▶ _WHAT YOU ARE ASKED TO DO_
The answer is a number and only a number: how many lines of the data include the string "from"?

━━ DATA EXCERPT ━━

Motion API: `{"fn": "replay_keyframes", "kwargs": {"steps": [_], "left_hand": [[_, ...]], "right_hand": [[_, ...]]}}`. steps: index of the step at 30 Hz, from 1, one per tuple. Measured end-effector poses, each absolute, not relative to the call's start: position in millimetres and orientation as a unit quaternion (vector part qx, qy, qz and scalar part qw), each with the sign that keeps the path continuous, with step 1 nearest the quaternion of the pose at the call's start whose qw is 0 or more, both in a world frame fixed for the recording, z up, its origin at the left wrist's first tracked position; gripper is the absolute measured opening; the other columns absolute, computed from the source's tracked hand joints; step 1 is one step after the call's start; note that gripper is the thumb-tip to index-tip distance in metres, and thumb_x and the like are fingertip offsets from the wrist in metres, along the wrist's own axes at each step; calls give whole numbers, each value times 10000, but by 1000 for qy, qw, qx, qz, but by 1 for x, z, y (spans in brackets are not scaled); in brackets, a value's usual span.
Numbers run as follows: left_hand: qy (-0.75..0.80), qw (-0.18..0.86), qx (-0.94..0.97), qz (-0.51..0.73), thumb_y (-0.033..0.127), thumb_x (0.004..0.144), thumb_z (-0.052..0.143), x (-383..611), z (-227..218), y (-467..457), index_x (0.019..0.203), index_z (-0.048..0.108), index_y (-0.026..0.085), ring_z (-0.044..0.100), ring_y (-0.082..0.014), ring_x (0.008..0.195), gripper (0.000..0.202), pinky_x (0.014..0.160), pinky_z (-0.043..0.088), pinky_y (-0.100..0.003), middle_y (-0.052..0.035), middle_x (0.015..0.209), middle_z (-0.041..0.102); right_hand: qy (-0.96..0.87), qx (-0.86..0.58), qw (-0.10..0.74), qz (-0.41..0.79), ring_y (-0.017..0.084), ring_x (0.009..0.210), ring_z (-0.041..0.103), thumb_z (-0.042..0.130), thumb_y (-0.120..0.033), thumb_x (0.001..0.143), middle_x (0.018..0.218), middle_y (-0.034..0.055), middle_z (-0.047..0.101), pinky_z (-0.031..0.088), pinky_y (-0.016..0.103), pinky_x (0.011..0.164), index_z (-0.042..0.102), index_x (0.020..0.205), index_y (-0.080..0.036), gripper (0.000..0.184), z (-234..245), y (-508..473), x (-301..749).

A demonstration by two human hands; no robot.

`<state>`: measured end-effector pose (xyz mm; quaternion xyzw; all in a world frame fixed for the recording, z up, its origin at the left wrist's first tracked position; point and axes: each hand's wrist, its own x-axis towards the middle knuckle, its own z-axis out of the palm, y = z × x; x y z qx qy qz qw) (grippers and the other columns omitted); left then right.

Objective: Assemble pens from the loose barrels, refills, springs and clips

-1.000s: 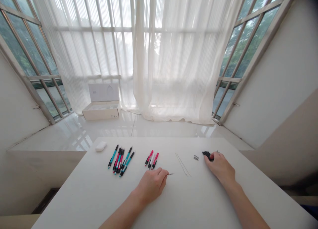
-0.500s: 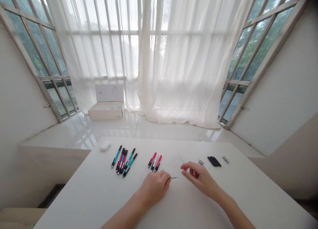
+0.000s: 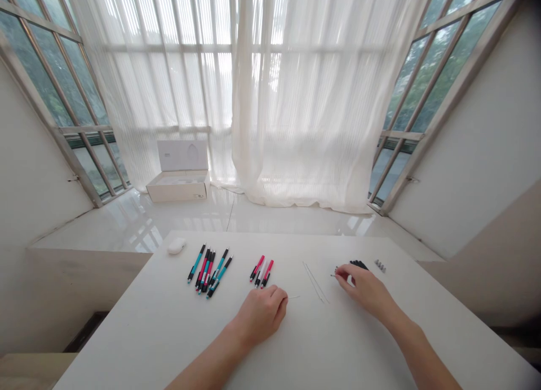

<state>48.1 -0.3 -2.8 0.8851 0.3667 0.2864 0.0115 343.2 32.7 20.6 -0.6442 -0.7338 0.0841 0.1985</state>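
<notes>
My left hand [image 3: 262, 309] is closed, resting on the table with a thin white pen refill [image 3: 293, 297] pinched in its fingers, the end pointing right. My right hand [image 3: 363, 288] is at the right, thumb and forefinger pinched on a small metal spring [image 3: 333, 275], mostly hidden by the fingertips. Between the hands two more thin refills [image 3: 313, 281] lie slanted on the white table. Behind my right hand is a group of black pen barrels [image 3: 359, 264], partly covered. Small grey pen tips [image 3: 380, 265] lie in a row beyond it.
Pink and white upper pen barrels [image 3: 262, 271] with black clips lie beyond my left hand. Several teal and pink pens [image 3: 210, 270] are grouped further left, near a white rounded case [image 3: 176, 245]. An open white box [image 3: 177, 188] stands on the ledge by the curtain.
My right hand has moved right to the springs and closed on one. The refills it partly covered now show fully. The dark banding at the end of my left hand's refill no longer shows.
</notes>
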Motion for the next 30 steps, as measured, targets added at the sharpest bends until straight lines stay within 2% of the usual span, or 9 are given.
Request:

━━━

▶ _YOUR RESPONSE_
2